Sergeant Connors said one of the most important things about her job is that weather plays such a huge role in safety. 

"Weather impacts life and death issues," she said. "Very near and dear to my heart are the helos. There are lives at risk and when we forecast for the helicopter squadron, there is icing, there is turbulence - every day there are issues where the roads and things on the surface may seem fine, but these guys are going out to mountains, areas where the mountains are obscured by clouds, and it's very important to get it right. If we don't get it right, there can be serious consequences." 

The weather flight relies heavily on their equipment and weather technology, along with reports from the 25th Operations Weather Squadron at Davis-Monthan Air Force Base, Ariz. 

"We interface with Davis-Monthan on weather analysis a lot," Sergeant Connors said. "They provide weather reports for the western half of the country, and we take it and make it local." 

Radar, lightning tracking devices and a Pilot to Metro Service that allows the weather flight to talk to pilots in flight are also heavily relied on. Radar tracks the moisture in the atmosphere and winds up to 30,000 feet; the lightning tracking device shows exactly where and when lightning can happen in real time; and talking to pilots in flight is important to keep them updated on any changes in weather. 

The PMSV also allows the weather flight to talk to any aircraft flying overhead.

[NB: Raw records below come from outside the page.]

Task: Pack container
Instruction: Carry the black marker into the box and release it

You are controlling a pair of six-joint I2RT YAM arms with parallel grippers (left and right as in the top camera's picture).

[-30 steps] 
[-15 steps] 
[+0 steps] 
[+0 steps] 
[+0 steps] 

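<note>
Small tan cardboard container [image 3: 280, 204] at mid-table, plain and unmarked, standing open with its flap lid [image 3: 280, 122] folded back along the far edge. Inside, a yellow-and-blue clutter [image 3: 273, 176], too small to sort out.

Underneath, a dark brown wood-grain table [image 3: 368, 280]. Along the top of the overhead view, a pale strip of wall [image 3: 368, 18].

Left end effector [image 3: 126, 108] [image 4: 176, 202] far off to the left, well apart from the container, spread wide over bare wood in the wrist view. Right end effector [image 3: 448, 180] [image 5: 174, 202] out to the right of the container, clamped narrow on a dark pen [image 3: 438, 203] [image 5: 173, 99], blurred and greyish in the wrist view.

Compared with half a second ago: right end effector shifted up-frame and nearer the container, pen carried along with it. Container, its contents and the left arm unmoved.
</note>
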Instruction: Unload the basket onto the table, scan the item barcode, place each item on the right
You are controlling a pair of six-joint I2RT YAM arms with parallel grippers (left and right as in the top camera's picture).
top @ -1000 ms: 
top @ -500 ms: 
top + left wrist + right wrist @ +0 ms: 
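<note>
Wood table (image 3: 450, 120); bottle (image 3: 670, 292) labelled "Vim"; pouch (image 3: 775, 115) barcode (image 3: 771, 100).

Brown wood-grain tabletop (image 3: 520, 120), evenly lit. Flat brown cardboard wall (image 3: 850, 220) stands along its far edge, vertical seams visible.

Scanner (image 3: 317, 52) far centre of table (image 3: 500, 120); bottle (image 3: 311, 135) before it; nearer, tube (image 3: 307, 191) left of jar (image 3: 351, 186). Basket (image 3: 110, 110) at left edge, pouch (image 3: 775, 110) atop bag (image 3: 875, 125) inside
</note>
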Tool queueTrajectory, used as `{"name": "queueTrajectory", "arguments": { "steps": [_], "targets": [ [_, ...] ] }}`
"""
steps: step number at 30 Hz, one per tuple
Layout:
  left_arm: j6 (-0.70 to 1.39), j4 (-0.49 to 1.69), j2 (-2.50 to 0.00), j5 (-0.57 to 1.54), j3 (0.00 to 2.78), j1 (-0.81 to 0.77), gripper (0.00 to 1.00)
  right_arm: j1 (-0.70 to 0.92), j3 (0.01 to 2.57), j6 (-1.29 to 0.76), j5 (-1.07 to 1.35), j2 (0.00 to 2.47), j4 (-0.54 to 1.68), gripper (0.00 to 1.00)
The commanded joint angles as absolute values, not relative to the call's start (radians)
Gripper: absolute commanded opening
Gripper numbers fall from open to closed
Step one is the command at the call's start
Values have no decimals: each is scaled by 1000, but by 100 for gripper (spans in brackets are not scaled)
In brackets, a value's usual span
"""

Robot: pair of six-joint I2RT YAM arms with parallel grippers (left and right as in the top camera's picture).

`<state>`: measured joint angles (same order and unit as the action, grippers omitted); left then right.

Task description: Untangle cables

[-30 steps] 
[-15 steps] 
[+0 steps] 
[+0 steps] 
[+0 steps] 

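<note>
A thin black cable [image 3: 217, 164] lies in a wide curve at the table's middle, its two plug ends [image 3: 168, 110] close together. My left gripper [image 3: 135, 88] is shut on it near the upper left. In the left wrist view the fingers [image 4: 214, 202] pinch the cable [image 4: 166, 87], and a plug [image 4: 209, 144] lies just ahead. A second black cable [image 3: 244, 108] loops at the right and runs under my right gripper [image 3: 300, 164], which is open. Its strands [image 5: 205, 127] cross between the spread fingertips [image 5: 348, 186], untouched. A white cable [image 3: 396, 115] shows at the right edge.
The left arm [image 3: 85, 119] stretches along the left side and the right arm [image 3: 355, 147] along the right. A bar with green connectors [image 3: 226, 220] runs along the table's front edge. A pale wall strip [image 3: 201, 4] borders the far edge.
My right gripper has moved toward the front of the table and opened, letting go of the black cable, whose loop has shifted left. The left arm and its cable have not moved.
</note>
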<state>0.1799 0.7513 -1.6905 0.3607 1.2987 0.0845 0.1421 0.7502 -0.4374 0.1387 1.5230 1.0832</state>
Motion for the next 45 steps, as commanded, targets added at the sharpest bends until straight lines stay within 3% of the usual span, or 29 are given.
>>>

In the event an aircraft is on its way to Fairchild Air Force Base, Wash., the pilot could request weather information for that base via Malmstrom's weather flight. 

Another piece of equipment located on the flightline is the Automated Surface Observation Site, which includes ceilometers - a laser that shoots up a laser through the atmosphere and measures cloud coverage up to 14,000 feet - along with visibility, dew point, temperature, altimeter, assorted pressures, wind, density altitude, pressure altitude, and precipitation type and amounts. 

"We take all the information from all the equipment and put our knowledge and logic into it - the human factor - and come up with a detailed, accurate product," Captain MacKeen said. 

Fortunately, the weather flight is good at what they do and quality of the forecast is almost never an issue, Captain MacKeen said. 

"I really have a passion for the science, so I try really hard to get it right," Sergeant Connors said. "When you get it right, it feels like hitting a home run. I've never hit a home run in baseball but when you get it right in weather, to me, that's what it must feel like. It's a great feeling to do something you love doing and do it well, especially when the brave men and women who fly the helos say it was a great forecast."